MANILA, Philippines — The Department of Health (DOH) and Union of Local Authorities of the Philippines (ULAP) have expressed support for bills seeking to strengthen the country’s healthcare system, which were filed by Sen. Bong Go, chair of the committee on health and demography.

Some of the bills tackled include measures seeking to improve the process in increasing the bed capacity of government hospitals, address the lack of quarantine facilities, establishment of sub-national laboratories and to strengthen the country’s disease surveillance and epidemiologic investigation system.

During yesterday’s hearing at the Senate, Quirino Gov. Dakila Carlo Cua expressed agreement with the proposed measures, saying that ULAP fully supports the empowerment of the DOH to increase bed capacity of hospitals in the country.

The ULAP president also expressed support for President Duterte’s and Go’s call to help overseas Filipino workers (OFWs) during these times of pandemic.

“We are doing our best to accommodate and welcome home our new age heroes, our OFWs,” Cua said.

Health Secretary Francisco Duque III also voiced similar support to further empower the national and local governments in dealing with public health emergencies.

He added that he also supports measures which seek to protect health professionals from occupational threats associated with their job.

League of Provinces of the Philippines president and Marinduque Gov. Presbitero Velasco Jr. also expressed support for the bills. Health experts from the Association of Municipal Health Officers of the Philippines, the Philippine Hospital Association, Philippine Medical Association, Philippine Alliance of Patient Organization and the National Privacy Commission, among others, also manifested support for the proposed measures.

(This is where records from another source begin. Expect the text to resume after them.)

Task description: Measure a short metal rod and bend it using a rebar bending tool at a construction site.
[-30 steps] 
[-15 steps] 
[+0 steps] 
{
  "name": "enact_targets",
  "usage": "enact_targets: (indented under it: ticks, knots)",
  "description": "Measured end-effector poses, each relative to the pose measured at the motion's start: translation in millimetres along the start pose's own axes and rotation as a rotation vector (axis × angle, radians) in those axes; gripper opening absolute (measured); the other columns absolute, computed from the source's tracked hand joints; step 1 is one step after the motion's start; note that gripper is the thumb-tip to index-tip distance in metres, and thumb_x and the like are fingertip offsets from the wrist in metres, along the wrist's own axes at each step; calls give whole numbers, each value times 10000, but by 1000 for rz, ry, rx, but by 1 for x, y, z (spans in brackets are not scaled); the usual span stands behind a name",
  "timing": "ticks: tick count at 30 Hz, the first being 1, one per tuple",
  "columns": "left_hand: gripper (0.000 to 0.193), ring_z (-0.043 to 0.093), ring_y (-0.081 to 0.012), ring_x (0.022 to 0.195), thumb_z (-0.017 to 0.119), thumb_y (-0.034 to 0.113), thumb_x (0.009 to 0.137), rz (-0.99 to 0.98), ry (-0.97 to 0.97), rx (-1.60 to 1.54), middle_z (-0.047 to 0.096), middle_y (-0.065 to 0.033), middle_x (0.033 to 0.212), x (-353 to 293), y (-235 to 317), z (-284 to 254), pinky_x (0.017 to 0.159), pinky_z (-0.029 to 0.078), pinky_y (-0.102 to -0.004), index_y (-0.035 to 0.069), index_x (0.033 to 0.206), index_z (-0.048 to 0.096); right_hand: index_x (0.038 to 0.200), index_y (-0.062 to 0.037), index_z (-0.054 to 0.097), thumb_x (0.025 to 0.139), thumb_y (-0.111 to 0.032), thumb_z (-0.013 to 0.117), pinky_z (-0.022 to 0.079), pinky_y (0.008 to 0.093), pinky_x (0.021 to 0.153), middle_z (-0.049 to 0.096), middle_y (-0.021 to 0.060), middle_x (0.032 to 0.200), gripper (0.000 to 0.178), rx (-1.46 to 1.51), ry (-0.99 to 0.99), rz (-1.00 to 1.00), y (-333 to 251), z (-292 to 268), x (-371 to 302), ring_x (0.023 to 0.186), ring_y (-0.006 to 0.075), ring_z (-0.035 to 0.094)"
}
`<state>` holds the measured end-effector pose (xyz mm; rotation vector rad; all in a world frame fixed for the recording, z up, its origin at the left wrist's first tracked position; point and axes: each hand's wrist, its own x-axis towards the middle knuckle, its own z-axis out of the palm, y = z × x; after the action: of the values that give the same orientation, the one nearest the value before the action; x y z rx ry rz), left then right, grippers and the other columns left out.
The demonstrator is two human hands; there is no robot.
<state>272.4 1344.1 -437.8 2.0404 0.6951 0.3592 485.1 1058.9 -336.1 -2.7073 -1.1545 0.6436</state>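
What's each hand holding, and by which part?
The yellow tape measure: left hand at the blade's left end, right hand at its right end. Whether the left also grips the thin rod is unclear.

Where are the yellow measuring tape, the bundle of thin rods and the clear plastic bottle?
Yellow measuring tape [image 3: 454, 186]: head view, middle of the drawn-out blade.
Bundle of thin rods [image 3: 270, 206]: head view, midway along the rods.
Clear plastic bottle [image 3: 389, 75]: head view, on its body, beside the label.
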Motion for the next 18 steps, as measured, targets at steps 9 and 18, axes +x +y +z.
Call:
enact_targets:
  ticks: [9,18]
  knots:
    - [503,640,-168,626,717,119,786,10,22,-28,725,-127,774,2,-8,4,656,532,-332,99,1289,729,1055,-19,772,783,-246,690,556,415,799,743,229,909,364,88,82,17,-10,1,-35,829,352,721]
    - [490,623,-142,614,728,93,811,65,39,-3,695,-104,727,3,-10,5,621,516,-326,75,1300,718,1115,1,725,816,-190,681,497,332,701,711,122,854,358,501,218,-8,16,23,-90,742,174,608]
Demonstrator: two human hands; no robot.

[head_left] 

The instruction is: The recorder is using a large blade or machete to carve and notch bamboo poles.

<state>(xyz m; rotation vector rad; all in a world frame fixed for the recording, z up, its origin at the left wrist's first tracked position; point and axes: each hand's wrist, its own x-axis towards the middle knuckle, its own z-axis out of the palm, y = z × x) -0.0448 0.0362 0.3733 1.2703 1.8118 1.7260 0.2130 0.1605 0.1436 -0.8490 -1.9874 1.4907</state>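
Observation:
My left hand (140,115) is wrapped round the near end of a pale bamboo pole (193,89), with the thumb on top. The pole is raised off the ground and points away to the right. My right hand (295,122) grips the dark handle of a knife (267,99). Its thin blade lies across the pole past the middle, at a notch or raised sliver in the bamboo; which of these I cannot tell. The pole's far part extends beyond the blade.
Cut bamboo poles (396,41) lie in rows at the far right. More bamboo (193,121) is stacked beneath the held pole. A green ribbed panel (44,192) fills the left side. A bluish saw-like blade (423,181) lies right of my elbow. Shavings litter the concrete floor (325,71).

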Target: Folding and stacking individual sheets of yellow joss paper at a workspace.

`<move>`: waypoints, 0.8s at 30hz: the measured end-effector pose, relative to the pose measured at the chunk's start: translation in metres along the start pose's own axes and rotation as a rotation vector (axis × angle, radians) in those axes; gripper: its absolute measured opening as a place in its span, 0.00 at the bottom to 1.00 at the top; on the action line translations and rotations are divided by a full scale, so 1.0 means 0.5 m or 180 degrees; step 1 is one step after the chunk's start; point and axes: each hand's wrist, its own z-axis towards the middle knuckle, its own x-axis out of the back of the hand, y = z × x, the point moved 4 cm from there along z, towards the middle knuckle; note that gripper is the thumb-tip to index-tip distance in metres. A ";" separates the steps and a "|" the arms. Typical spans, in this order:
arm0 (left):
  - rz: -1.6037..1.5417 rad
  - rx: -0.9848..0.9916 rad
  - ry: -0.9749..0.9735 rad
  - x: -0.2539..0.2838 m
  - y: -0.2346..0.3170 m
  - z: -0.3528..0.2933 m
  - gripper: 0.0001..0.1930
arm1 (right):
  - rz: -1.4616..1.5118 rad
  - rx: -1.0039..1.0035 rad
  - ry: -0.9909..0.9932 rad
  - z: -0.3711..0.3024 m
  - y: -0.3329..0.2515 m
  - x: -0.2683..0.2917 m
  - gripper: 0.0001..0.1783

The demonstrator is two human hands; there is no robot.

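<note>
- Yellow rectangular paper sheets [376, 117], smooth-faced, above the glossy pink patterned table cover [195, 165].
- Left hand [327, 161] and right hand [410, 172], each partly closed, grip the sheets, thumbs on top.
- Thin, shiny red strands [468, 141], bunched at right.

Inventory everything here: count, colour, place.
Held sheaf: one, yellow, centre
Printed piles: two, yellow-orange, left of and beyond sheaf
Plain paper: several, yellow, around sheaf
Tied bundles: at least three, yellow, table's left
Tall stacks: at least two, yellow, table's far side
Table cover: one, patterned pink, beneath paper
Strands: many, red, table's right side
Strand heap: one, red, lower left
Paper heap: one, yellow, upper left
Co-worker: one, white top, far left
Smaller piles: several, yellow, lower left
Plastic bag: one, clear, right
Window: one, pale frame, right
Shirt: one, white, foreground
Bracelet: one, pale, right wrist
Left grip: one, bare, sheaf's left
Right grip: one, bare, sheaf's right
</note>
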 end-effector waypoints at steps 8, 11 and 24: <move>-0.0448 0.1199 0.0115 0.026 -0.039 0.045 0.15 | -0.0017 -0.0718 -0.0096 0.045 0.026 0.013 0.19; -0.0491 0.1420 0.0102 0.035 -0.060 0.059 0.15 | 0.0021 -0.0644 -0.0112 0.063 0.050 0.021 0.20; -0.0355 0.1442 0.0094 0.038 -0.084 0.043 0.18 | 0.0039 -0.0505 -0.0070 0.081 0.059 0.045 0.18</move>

Among Go’s filed bills, Senate Bill 1226, or the proposed DOH Hospital Bed Capacity and Service Capability Rationalization Act, aims to authorize the DOH to increase the bed capacity and service capability of its retained hospitals and to allow it to promulgate evaluation and approval guidelines.

During the hearing, Go lamented the poor hospital bed-to-population ratio of the country, saying that “general hospital beds to the population was one to 1,142, exceeding the ideal ratio of one is to 1,000.”

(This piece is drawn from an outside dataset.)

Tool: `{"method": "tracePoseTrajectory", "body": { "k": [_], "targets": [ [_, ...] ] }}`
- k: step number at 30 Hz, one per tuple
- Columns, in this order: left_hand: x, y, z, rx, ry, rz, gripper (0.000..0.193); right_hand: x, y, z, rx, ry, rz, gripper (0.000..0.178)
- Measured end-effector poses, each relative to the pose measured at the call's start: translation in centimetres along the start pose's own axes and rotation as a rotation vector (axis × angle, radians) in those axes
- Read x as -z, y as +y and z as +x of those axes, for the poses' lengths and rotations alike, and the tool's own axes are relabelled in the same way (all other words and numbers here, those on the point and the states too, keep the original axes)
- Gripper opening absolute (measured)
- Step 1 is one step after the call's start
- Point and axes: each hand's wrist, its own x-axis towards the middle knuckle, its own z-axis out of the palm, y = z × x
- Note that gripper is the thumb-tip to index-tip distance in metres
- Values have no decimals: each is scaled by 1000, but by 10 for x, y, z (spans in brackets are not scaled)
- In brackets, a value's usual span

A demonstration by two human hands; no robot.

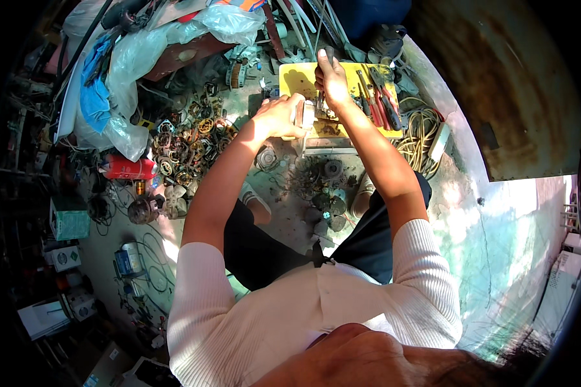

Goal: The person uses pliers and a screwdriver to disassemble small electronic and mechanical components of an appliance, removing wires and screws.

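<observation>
Asker: From where I sit I can't see the feed. What is in the hands?

Operator: On my view, looking down, the left hand (pixel 279 116) curls its fingers around a pale and brown block (pixel 308 116). The block is over the yellow tabletop (pixel 290 72), toward its near left corner; I can't tell whether it touches the surface. The right hand (pixel 332 84) is closed around a dark tool (pixel 330 54), thumb uppermost, above the middle of the far half. The tool's working end is hidden from me.

Asker: How would I handle this well?

Operator: I'd seat the block flat on the tabletop, a little in from the left edge, so that it cannot rock or tip off. I'd hold it by its outer side, fingertips well away from the tool's path. With the right hand, I judge that short, controlled movements serve better than force.

Asker: Anything in the way?

Operator: Loose hand tools (pixel 376 111), some red-handled, lie along the right edge. I'd watch the right forearm, which crosses the near edge just beside them; a wide swing could knock them off near that corner.
</observation>
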Motion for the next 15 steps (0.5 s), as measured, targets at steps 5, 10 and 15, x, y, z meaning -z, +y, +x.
{"method": "tracePoseTrajectory", "body": {
  "k": [5, 10, 15],
  "targets": [
    [-2, 5, 3, -18, 47, 6, 87, 18, 8, 30, -219, 63, 143, 35],
    [-2, 6, 4, -11, 51, 9, 86, 27, 25, 48, -471, 232, 245, 39],
    [-4, 16, 7, -55, 133, -16, 77, 30, 28, 59, -467, 246, 176, 37]
  ]
}}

He added that DOH hospitals are constrained by the lack of adequate staffing, maintenance and operating resources to fully provide the quality of health care that their patients deserve.

Go also filed SB 1259 or the “Mandatory Quarantine Facilities Act of 2020” which mandates the establishment of quarantine facilities in every region in the country.

According to Go, quarantine mechanisms are a long-established public health strategy in order to prevent transmission and should be part of the standard precautions taken to prevent the spread of any infectious disease.

“The proposed measures filed aim to address this need and establish quarantine facilities all throughout the country,” he added.

The senator also seeks to strengthen the country’s efforts in disease surveillance and epidemiologic investigation. SB 1528 filed by Go intends to amend Republic Act 11332, also known as the “Mandatory Reporting of Notifiable Diseases and Health Events of Public Health Concern Act.”

Go cited several key areas that need amendments during the hearing, including changes addressing the lack of sub-national laboratories; mandating the establishment of hotlines where the public can report a public health concern and mandating the assistance of the Philippine National Police and the Armed Forces of the Philippines in the conduct of contact tracing.

Meanwhile, Duque admitted that the Philippines’ testing capacity in view of the coronavirus pandemic is the “number one weakness” in the country’s health system.

According to the health chief, there is a need to increase the number of sub-national laboratories to ramp up the country’s testing capacity.

Ending the hearing, Go acknowledged the need to improve the country’s capacity in addressing pandemics like COVID-19.

“We hope that the measures we have discussed today will address some of our weaknesses and gaps in handling public health emergencies,” Go said. “Let the pandemic be a lesson to all of us and use this experience to improve our health system.”